なお、多年草と書いてある資料もありますが、右図のように、古い木質化してるような(丸い)枝もあるので、やはり「低木」とするのがよいような感じですが、真相は不明。
さて、前の方で書いた「ハナイカダ」と「ナギイカダ」をついでにご紹介しておきます。
左が「ハナイカダ」(ミズキ科)、右が「ナギイカダ」(ユリ科)
まず、左のハナイカダですが、この「葉っぱ」は本物の葉です。花は本来葉の付け根から出ているのですが、花の柄にあたる部分が葉脈と癒合して、葉の真ん中から花が咲く形になっている、という解釈です。
右のナギイカダの場合はもうちょっとややこしくて、この「葉っぱ」はカンキチクと同じように茎(仮葉枝)である、とされています。その理由は、この「葉っぱ」の腋に、小さな鱗片状の葉があることなのですが、このへんなかなか難しいですね。写真も古くて色がおかしいし、いずれ詳しくご紹介できれば、と思っています。
あと、こんな写真も見つけたのでメモ。"The leaves do never carry flowers." なるほど。

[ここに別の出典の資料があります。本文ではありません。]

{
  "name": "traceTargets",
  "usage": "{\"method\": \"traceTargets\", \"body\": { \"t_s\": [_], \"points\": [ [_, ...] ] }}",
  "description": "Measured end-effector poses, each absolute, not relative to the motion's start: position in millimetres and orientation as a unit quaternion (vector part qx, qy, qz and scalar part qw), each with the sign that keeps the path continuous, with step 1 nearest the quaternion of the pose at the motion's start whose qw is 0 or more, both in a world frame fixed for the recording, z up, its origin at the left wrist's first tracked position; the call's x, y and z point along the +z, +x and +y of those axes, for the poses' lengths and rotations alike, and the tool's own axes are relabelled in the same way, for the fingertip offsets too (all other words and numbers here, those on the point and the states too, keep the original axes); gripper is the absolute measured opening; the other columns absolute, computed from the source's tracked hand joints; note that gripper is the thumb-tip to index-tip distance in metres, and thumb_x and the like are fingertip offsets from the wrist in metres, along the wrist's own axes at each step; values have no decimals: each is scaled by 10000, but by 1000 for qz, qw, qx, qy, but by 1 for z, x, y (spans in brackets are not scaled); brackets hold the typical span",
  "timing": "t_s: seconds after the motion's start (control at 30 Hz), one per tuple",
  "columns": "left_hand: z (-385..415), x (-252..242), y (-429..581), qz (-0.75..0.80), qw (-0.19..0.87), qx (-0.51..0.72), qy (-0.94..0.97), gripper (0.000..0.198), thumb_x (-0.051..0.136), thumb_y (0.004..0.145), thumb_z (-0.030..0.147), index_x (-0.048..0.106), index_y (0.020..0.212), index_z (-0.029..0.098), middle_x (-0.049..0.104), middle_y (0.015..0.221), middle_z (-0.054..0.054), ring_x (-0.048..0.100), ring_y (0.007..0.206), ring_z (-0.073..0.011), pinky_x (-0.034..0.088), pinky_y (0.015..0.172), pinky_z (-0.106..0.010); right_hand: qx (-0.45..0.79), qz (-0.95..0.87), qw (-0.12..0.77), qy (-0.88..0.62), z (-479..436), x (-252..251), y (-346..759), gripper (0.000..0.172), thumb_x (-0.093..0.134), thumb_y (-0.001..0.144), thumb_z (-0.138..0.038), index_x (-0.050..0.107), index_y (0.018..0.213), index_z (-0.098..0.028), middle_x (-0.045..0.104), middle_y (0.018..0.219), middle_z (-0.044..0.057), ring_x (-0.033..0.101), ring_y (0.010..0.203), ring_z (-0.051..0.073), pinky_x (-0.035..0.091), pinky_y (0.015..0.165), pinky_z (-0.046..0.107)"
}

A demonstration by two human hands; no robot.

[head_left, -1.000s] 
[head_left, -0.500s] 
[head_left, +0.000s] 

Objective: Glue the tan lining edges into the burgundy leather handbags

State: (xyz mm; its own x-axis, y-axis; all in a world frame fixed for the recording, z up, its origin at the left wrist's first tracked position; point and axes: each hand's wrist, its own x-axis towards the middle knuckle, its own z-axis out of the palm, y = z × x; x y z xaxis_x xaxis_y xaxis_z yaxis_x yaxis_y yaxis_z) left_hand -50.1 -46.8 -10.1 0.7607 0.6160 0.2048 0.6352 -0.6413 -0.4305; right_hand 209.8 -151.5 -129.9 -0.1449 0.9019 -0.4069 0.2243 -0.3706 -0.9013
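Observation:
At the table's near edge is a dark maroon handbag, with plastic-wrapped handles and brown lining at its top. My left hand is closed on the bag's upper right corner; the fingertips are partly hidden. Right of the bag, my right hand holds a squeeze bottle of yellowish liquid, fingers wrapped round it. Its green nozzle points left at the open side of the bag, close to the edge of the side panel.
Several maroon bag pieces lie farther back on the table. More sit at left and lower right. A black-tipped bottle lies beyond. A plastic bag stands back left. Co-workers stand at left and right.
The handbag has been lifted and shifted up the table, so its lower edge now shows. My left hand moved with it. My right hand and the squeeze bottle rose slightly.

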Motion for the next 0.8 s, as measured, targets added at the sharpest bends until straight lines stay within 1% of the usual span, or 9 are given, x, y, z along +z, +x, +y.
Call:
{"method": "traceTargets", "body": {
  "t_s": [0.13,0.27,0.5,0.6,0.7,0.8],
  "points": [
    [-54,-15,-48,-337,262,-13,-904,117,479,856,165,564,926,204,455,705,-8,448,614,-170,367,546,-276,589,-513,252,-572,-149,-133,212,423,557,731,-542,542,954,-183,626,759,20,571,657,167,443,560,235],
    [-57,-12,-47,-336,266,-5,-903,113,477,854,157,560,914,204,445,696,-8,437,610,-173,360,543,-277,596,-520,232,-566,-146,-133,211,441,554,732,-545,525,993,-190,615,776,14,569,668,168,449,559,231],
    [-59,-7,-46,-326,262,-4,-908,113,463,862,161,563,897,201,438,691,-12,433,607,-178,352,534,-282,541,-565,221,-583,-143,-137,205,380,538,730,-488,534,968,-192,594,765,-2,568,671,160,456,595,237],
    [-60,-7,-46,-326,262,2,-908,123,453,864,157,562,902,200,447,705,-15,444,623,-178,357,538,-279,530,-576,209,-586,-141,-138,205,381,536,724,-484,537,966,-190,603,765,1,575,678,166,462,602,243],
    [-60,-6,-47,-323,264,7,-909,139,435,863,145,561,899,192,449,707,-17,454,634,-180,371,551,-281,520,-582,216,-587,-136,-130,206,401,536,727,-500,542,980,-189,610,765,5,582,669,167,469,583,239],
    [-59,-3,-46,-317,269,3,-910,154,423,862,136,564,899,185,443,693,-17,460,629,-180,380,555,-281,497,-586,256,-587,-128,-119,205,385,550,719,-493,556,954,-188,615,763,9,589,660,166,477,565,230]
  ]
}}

- マメ科のアカシア(ミモザ) Acacia cyanophylla と Acacia glaucoptera
- http://www.biologie.uni-hamburg.de/b-online/e51/acacnigr.htm
- ナギイカダと同じユリ科の Semele androgyna
- http://www.biologie.uni-hamburg.de/b-online/e53/semele.htm
実はこの辺の話は、昔勉強したはずなので、カンキチクなんかも知ってなくちゃマズイんですが、まぁ… ^^;
(参考:熊沢正夫 1979, 植物器官学. 裳華房 pp. 132-135. ほか)
「JFコード」っていうのがあるんですね。詳しくはリンクをご覧になれば分かりますが、日本で流通しているすべての花や植物にコード番号をつけ、流通などに利用するというシステムです。現在4万品種の植物がコード化されている、っていうんですが、これ面白いなぁ。
これだけはっきり「分類」の実用面が表に出てるのと、ちょっと感動というかなんというか…。ちなみに、カンキチクは22143、ハナイカダは19610、ナギイカダはなぜか2つあって、21701と19112なのでした。